It seems like everyone and their dog is adding a security feature to their applications lately to require downloaded files be signed by a trusted certificate before it will be run. Gatekeeper does it and Java does it, to name but a couple high-profile, relatively recent (and Mac-relevant) examples. This isn’t a new technique by any stretch of the imagination. Almost as long as the idea of signed files has existed, there have been security settings that would allow you to reject unsigned files. And almost as long as there have been security settings rejecting unsigned files, there have been malicious files forging or using stolen certificates.
Recently there have been a few examples of this occurring, particularly related to Java, as it’s currently the most high-profile example of a product adding this requirement. A lot of people got super excited about Oracle increasing the default security level to reject unsigned files, and certainly this was not a bad move. However, it does very little to actually increase the security of the Java plugin. In the last couple days, there have been reports of stolen signatures from Bit9 and Clearesult Consulting being used in conjunction with Java-based attacks to give the appearance of trusted files.
This requirement really isn’t posing much of a problem for malware authors, but it’s making things very difficult for the average user to know what to trust.
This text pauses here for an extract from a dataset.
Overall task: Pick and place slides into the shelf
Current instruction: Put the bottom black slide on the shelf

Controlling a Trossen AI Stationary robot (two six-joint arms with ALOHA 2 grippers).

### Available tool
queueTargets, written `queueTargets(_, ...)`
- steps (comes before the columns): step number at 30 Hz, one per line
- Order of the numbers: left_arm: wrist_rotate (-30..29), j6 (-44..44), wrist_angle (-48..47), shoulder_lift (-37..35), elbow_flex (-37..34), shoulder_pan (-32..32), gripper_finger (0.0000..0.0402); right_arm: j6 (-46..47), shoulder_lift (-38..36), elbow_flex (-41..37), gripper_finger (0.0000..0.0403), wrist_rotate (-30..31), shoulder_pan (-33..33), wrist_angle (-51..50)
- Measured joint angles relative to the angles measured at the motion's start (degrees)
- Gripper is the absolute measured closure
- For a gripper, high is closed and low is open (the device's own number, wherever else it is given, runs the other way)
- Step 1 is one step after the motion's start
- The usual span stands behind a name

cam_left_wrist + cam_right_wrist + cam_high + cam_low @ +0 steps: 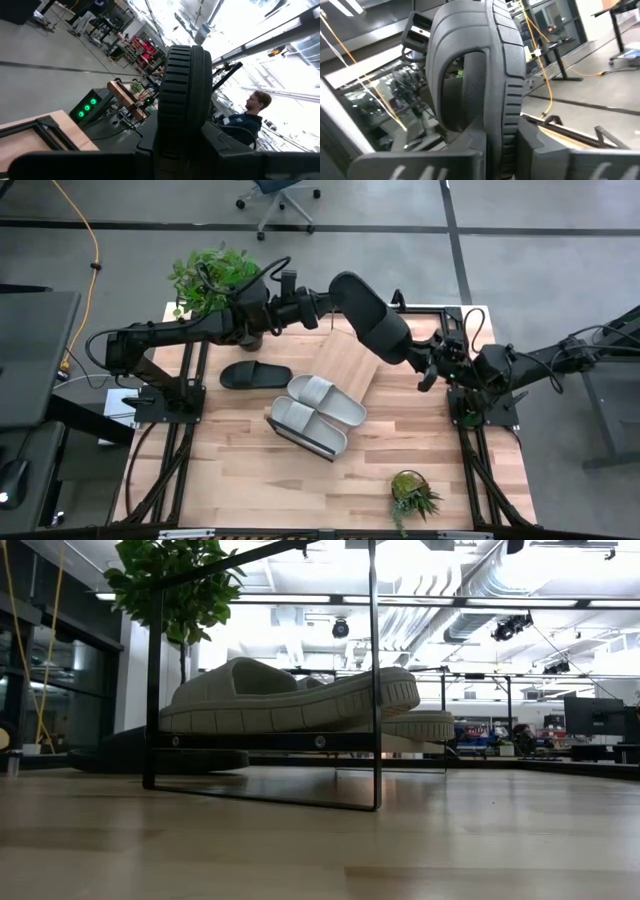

It’s getting increasingly difficult to give simple instructions to enable people to know what is or isn’t valid, as the lines between clearly legitimate and clearly malicious behavior get more and more blurry. Malware authors exploit this by trying to look more and more like the behavior of the “good guys” – be it fake AV products (like MacDefender) or very convincing phishing emails, or by stealing legitimate certificates. (Try saying that 10 times fast!) This is part of why it’s important to use security tools such as firewalls and AV scanners that don’t rely on blanket trust levels to decide when to allow code to run.